EUGENE SOLTES: Executivos não veem o dano associado às suas ações ao tomar decisões passíveis de serem criminalizadas. No crime do colarinho branco, as vítimas estão distantes física e psicologicamente. Como resultado, não há o mesmo sentimento que se tem quando se inflige o mal às vítimas dos crimes comuns.
PODER: Ocorre no Brasil uma enorme investigação relacionada a crimes perpetrados por políticos e seus financiadores em companhias privadas ou estatais. O controlador da Odebrecht, maior empreiteira do país, por exemplo, está na cadeia e mais de 70 executivos assinaram acordos de delação premiada. Comparadas às empresas que o senhor estudou, acha possível que a Odebrecht mantenha sua força depois da investigação?
ES: Há companhias que conseguiram se recuperar. Computer Associates e Tyco, por exemplo, tiveram seus executivos condenados e encarcerados e seguiram fortes. Nas que conseguem sobreviver, a atividade-fim é sólida, e a fraude ou não faz parte do negócio (desfalques financeiros, por exemplo) ou não é aplicadacom o intuito de sustentar a empresa (como na pirâmide montada por Bernard Madoff). O desafio que a Odebrecht e outras empresas nessa situação enfrentam é que sua capacidade de manter contratos e de atrair novos negócios pode se reduzir por conta da corrupção interna. Companhias sólidas podem cair se clientes considerarem preocupante fazer negócio com elas. Nos Estados Unidos, organizações muito maiores que a Odebrecht estão indo à bancarrota por conta de alegações de fraude e de corrupção.
PODER: Se Bernard Madoff pudesse liderar uma companhia novamente, ele montaria outra pirâmide? Pessoas que incorrem em crimes do colarinho branco aprendem com seus erros ou esse comportamento é compulsivo?
ES: Não creio que Madoff tenha premeditado a criação de um esquema de pirâmide.
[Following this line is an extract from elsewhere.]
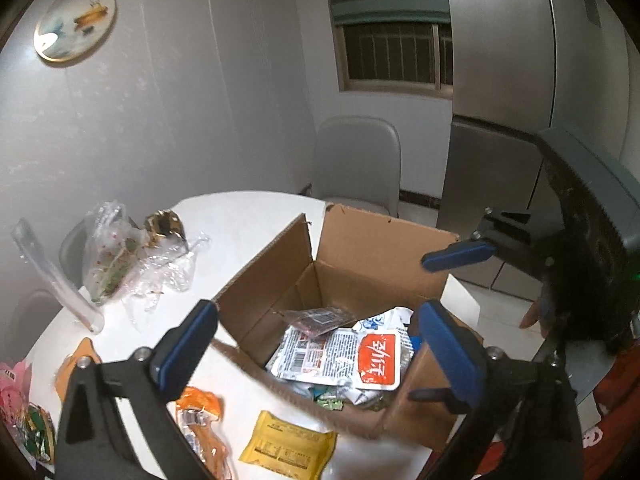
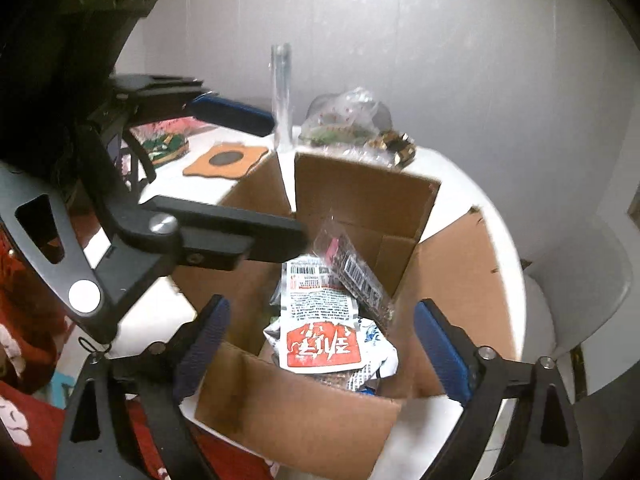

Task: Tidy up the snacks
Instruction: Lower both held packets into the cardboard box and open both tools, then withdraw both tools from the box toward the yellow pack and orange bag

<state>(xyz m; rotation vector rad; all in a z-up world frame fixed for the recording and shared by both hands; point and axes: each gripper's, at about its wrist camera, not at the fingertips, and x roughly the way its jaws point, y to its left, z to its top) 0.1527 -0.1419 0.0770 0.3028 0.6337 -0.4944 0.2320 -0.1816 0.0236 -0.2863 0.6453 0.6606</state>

Seu caso é trágico porque, como outros executivos com quem tive contato (para escrever o livro), ele é genial. Seu brokerage business (negócio que assessora na compra e na venda de ações) é responsável por inovações importantes em diversos mercados financeiros. Ao mesmo tempo, criou um sistema fraudulento. Quando a pressão era grande, em vez de parar, ele cavou mais fundo. Em outra vida e em outro mundo, talvez pudesse ser lembrado como um grande líder do sistema financeiro.
PODER: Dois casos de executivos condenados e presos citados em seu livro, Rajat Gupta, da consultoria McKinsey, e Scott London, da KPMG, levam a crer que não é dinheiro nem mesmo vantagens pessoais que conduzem ao crime corporativo. O que seria, poder? Amizade?
ES: As razões são diversas e incluem amizade e
lealdade. Mas esses dois executivos bem-sucedidos não premeditaram ações criminosas. Há um caminho escorregadio que leva de um ponto a outro. Quando eles perceberam o que haviam feito já estavam envolvidos em ações de enorme repercussão.
PODER: Como as companhias podem desenvolver antídotos para os crimes do colarinho branco?
ES: A eliminação total desses crimes nas corporações é inviável. Os custos altíssimos talvez criassem mais dano. Mas não se deve aceitar o nível atual de infrações. Um dos principais desafios está no fortalecimento da cultura corporativa. É comum firmas criarem sistemas de compliance que são mais focados em regras do que em proteger seus funcionários. Vejo muitas pessoas inteligentes e bem intencionadas engajando-se em atividades criminosas não por terem se tornado más, mas por sucumbir às circunstâncias, aos estímulos e às pressões que as cercam.
PODER: Depois que o senhor terminou de escrever seu livro algo mudou no mundo do crime corporativo?
ES: Acredito que houve um incremento da preocupação com essa questão no mundo. Historicamente, Estados Unidos e Reino Unido sempre estiveram na linha de frente do combate à corrupção corporativa. Agora vemos outros países lidando com esses problemas, e o Brasil é o mais proeminente deles. Acho isso muito encorajador.